CategoryArticles

Updated: 6/4/2025Published: 7/13/2022

Scalability in Cloud Computing: Horizontal vs. Vertical Scaling

In this article, you will learn:

What is scalability?
What is horizontal scaling?
What is vertical scaling?
Horizontal scaling vs. vertical scaling
AWS Cloud scalability

If your business website or application becomes popular in the market or there is an increase in demand, you must broaden your view of user accessibility and performance. What do you do? The answer for this is usually some type of scalability of your IT infrastructure. When talking about scalability in cloud computing, you will often hear about two ways of scaling: horizontal or vertical. In this blog post, we will look deeper into these terms and also into AWS (Amazon Web Services) scalability and which services you can use.

What is scalability?

Cloud scalability refers to the ability to increase or decrease IT resources (virtual machines, databases, networks) as needed to meet changing needs. Scalability is one of the main advantages of the cloud and the main driving force for its popularity in businesses.

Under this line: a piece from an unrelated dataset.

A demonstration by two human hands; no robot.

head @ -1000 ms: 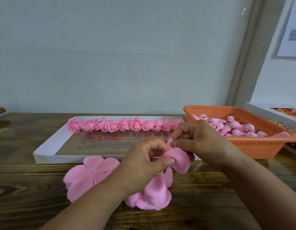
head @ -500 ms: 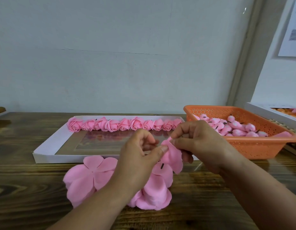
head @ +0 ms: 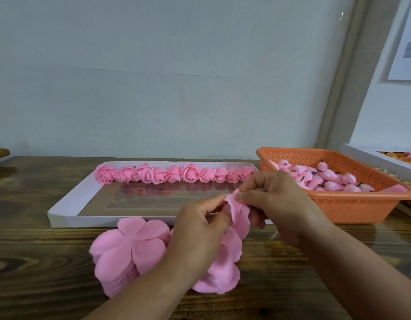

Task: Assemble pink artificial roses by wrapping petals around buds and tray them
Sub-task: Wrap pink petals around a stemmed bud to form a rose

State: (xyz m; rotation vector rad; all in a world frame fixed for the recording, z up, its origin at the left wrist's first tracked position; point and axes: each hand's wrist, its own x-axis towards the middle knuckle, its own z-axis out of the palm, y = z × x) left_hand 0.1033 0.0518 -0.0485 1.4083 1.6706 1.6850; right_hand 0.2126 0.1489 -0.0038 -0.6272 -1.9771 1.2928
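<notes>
A pink petal piece (head: 240, 214) hangs between my two hands above the table's front. My right hand (head: 273, 202) pinches its top edge with thumb and forefinger. My left hand (head: 199, 225) grips its left side with curled fingers. Any bud inside is hidden. Under my hands lie two stacks of flat pink petal pieces (head: 130, 252), the right stack (head: 223, 271) partly covered by my left hand. A white tray (head: 68, 204) behind them holds a row of several finished pink roses (head: 174, 175) along its far edge.
An orange perforated basket (head: 352, 204) at the right holds several pink buds (head: 324, 179) with dark stems. A second white tray (head: 370, 155) sits at the far right edge. The wooden table (head: 38, 262) meets a pale wall behind.
The petal piece has turned from a rounded flap facing me to a narrow fold hanging down. My left fingers have curled in closer to my right hand's pinch.
</notes>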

Public cloud providers such as AWS (Amazon Web Services) already have all the infrastructure in place; in the past, when scaling had to be done using on-premises infrastructure, the process could take weeks or months and require capital investment.

Systems have four general areas that scalability can apply to:

CPU
Disk I/O
Memory
Network I/O

The main benefit of the scalable architecture is performance and the ability to handle bursts of traffic or heavy loads with little or no notice.

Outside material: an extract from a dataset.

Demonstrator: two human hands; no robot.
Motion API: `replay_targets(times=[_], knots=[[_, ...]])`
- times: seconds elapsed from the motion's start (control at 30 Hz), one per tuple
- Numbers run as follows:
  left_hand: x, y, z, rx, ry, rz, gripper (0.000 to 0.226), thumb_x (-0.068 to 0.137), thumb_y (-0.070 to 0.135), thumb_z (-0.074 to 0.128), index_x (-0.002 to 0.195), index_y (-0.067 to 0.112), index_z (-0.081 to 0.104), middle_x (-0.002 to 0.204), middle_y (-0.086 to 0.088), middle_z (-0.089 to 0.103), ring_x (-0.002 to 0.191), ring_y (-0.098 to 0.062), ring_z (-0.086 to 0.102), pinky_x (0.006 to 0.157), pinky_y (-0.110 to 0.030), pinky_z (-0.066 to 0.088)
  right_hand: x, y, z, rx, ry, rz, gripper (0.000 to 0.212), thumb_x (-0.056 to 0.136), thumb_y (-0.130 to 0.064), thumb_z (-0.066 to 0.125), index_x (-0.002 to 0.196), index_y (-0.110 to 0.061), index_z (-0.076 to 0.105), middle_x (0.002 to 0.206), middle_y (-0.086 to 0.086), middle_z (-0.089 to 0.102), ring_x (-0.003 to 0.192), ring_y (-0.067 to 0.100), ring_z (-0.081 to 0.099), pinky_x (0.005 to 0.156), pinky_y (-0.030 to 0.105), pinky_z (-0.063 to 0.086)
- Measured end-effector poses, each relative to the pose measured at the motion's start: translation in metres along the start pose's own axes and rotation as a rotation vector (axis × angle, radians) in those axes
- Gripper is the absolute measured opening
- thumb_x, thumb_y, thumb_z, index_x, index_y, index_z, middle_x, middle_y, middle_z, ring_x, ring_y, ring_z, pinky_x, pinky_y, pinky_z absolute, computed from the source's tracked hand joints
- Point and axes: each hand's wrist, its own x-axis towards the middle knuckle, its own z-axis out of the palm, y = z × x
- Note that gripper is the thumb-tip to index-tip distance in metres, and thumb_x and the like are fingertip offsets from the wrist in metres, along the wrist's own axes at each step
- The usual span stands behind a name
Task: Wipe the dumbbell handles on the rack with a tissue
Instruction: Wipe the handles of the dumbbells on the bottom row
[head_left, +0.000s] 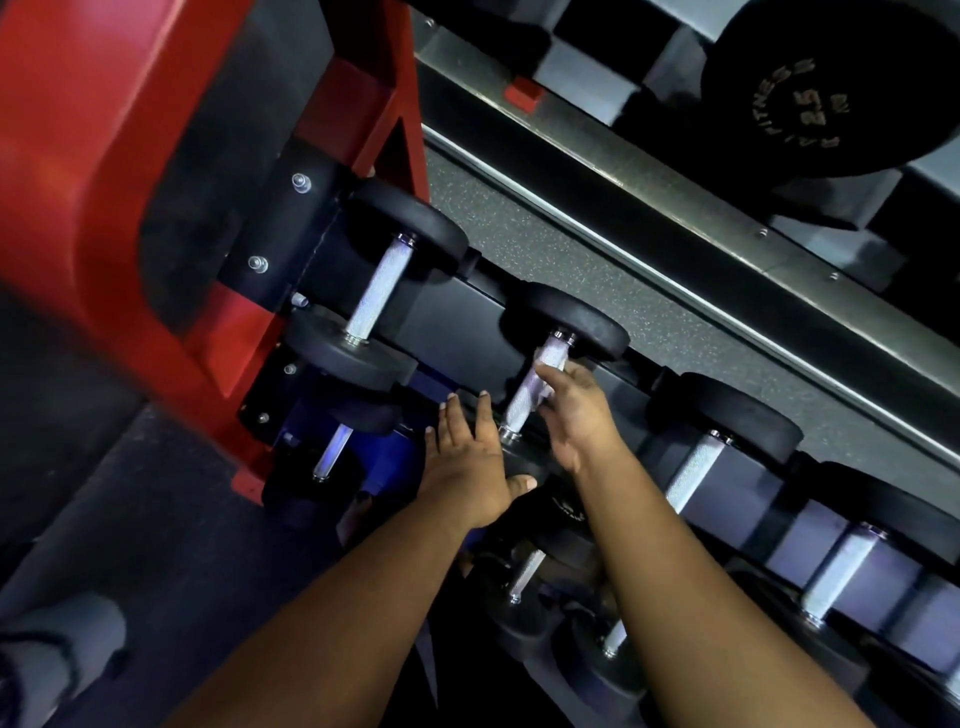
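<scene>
- The dumbbell handles (527, 387) you face are knurled silver bars between black round heads, lying tilted side by side on the black rack (457, 332).
- The tissue (545, 366), white and crumpled, sits against the second handle under your right hand (576, 410).

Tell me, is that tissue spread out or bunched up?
Bunched up: the tissue shows only as a small wad between the right hand and the handle.
</scene>
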Motion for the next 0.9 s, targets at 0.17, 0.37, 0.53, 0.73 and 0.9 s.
replay_targets(times=[0.17,0.37,0.53,0.73,0.9], knots=[[-0.001,0.001,-0.001,0.008,-0.001,-0.007,0.125,0.085,0.067,0.064,0.155,0.016,-0.025,0.162,-0.025,-0.026,0.153,-0.036,-0.018,0.125,-0.053,-0.002,-0.007,-0.003,0.01,-0.042,0.023,0.016,0.042,0.083,-0.012,0.074,0.118,0.0,0.055,0.093,0.011,0.067,0.082,0.02,0.067,0.072,0.032,0.055],[-0.001,0.001,0.0,-0.006,-0.001,-0.018,0.126,0.083,0.068,0.065,0.156,0.016,-0.024,0.162,-0.024,-0.025,0.153,-0.036,-0.018,0.125,-0.052,-0.003,-0.011,0.002,-0.008,-0.013,-0.064,0.072,0.006,0.093,-0.01,0.064,0.099,-0.009,0.062,0.078,0.005,0.065,0.069,0.013,0.065,0.069,0.028,0.052],[-0.002,0.002,-0.002,-0.007,0.0,-0.012,0.124,0.084,0.066,0.065,0.156,0.017,-0.023,0.162,-0.023,-0.026,0.153,-0.035,-0.019,0.123,-0.052,-0.006,-0.004,-0.001,0.007,0.065,-0.037,0.115,0.016,0.089,-0.013,0.071,0.102,-0.009,0.062,0.078,0.005,0.068,0.073,0.018,0.067,0.072,0.033,0.055],[-0.001,0.001,-0.001,-0.014,0.006,-0.015,0.125,0.084,0.066,0.066,0.156,0.017,-0.024,0.162,-0.024,-0.027,0.153,-0.036,-0.019,0.123,-0.052,-0.006,-0.007,0.007,-0.001,0.136,0.03,-0.031,0.012,0.094,-0.003,0.058,0.097,-0.013,0.062,0.077,0.002,0.065,0.068,0.011,0.062,0.065,0.024,0.051],[-0.002,0.002,-0.001,-0.003,0.004,-0.018,0.125,0.084,0.066,0.066,0.156,0.018,-0.024,0.162,-0.024,-0.026,0.153,-0.036,-0.019,0.124,-0.054,-0.005,0.004,-0.007,0.016,0.141,0.063,-0.013,0.015,0.089,-0.004,0.067,0.097,-0.011,0.056,0.071,0.001,0.063,0.066,0.014,0.062,0.064,0.027,0.053]])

What is horizontal scaling?

To scale horizontally (scaling in or out), you add more resources like virtual machines to your system to spread out the workload across them. Horizontal scaling is especially important for companies that need high availability services with a requirement for minimal downtime.

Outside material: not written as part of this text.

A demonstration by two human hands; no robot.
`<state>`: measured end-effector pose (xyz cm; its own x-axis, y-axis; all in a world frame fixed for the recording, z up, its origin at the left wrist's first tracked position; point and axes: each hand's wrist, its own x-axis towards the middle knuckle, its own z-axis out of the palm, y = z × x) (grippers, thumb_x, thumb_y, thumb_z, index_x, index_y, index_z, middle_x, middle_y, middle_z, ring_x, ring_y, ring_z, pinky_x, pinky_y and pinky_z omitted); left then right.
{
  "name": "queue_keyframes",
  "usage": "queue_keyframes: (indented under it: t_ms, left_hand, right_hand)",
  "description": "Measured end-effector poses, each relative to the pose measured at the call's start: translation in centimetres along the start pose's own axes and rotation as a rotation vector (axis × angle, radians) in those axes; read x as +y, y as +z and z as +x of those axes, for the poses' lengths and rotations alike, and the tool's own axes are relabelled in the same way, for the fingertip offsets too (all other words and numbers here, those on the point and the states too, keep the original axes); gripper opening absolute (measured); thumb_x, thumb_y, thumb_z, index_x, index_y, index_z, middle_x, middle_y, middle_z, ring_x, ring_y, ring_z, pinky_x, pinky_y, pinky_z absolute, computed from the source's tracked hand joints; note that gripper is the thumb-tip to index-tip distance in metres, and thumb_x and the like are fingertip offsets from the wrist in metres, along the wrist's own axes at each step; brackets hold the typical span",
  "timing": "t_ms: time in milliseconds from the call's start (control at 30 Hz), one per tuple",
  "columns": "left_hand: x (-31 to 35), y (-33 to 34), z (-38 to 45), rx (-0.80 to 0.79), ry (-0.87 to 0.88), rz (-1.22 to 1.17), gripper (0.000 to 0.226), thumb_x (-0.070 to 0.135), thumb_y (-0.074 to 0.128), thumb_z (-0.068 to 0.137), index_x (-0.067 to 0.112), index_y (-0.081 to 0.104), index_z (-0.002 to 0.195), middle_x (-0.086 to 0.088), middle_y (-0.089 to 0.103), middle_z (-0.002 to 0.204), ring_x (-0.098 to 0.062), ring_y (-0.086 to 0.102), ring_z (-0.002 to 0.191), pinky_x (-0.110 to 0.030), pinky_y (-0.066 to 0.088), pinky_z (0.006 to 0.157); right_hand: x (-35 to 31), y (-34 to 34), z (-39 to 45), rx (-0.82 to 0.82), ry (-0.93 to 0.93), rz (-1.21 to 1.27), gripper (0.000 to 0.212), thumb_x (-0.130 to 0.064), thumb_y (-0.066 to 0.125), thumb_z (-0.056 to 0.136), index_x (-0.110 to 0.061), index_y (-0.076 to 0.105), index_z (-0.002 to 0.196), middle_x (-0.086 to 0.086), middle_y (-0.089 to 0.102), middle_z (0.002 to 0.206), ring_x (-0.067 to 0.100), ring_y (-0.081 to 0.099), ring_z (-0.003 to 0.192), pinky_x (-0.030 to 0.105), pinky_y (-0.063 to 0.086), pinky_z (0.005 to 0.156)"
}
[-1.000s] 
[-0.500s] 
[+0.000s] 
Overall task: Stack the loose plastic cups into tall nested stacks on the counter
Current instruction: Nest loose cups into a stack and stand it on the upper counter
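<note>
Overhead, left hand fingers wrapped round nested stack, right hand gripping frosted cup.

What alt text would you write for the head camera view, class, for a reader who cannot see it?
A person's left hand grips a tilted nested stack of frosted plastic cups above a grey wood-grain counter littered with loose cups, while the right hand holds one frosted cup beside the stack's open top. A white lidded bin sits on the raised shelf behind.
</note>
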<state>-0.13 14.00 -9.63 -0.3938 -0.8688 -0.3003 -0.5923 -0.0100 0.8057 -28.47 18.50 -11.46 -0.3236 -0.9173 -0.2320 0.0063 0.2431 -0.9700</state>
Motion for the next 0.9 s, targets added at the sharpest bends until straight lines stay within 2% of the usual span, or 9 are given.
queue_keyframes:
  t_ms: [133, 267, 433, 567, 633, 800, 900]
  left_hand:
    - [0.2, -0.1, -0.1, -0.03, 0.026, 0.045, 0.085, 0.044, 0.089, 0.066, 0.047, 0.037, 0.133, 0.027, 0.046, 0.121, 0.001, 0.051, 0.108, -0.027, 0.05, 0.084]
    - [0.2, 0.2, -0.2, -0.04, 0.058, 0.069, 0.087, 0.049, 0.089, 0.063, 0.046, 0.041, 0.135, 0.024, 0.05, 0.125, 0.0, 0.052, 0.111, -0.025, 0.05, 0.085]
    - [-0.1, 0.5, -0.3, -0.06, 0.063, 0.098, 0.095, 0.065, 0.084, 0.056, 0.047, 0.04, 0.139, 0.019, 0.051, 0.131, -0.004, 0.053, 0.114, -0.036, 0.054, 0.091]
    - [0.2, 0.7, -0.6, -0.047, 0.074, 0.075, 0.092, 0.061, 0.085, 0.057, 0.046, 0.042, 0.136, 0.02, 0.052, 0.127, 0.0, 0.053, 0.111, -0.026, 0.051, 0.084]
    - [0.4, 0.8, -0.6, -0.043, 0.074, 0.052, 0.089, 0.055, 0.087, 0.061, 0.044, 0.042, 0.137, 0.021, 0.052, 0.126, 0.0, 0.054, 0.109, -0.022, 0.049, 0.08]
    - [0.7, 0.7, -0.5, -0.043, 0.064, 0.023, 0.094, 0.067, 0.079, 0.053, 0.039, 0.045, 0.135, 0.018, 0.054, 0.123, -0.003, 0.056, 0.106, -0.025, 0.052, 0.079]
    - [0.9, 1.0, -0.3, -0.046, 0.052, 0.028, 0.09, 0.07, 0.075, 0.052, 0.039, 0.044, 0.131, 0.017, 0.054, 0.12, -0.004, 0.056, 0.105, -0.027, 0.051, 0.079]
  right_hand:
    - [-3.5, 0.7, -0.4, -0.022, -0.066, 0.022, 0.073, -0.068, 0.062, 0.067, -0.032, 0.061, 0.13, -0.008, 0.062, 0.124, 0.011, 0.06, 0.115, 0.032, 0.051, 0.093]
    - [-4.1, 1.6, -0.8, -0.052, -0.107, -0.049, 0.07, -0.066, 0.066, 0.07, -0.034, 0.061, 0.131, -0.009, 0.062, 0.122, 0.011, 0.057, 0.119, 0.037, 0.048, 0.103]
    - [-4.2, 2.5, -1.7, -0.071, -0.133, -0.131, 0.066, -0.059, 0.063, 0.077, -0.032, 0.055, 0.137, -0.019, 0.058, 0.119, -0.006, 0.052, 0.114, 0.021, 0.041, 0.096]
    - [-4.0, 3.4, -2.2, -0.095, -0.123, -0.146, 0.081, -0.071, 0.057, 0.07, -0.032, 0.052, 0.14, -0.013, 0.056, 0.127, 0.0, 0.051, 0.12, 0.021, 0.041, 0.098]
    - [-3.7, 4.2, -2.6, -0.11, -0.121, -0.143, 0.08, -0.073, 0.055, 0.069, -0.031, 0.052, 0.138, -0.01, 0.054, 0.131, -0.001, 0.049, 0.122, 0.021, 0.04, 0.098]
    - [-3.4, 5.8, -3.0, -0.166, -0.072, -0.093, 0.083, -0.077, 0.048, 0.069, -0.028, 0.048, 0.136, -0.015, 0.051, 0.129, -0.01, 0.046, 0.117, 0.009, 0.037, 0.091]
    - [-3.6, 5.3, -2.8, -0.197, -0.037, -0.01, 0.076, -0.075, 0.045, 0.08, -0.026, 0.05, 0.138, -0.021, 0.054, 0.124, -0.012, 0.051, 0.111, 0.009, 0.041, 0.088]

horizontal scaling infographic

Benefits of horizontal scaling

Horizontal scaling increases high availability because as long as you are spreading your infrastructure across multiple areas, if one machine fails, you can just use one of the other ones.

Because you’re adding a machine, you need fewer periods of downtime and don’t have to switch the old machine off while scaling. There may never be a need for downtime if you scale effectively.

And here are some simpler advantages of horizontal scaling:

Easy to resize according to your needs
Immediate and continuous availability
Cost can be linked to usage and you don’t always have to pay for peak demand

Disadvantages of horizontal scaling

The main disadvantage of horizontal scaling is that it increases the complexity of the maintenance and operations of your architecture, but there are services in the AWS environment to solve this issue.

Architecture design and deployment can be very complicated
A limited amount of software that can take advantage of horizontal scaling

What is vertical scaling?

Through vertical scaling (scaling up or down), you can increase or decrease the capacity of existing services/instances by upgrading the memory (RAM), storage, or processing power (CPU). Usually, this means that the expansion has an upper limit based on the capacity of the server or machine being expanded.

vertical scaling infographic

Vertical scaling benefits

No changes have to be made to the application code and no additional servers need to be added; you just make the server you have more powerful or downsize again.
Less complex network – when a single instance handles all the layers of your services, it will not have to synchronize and communicate with other machines to work. This may result in faster responses.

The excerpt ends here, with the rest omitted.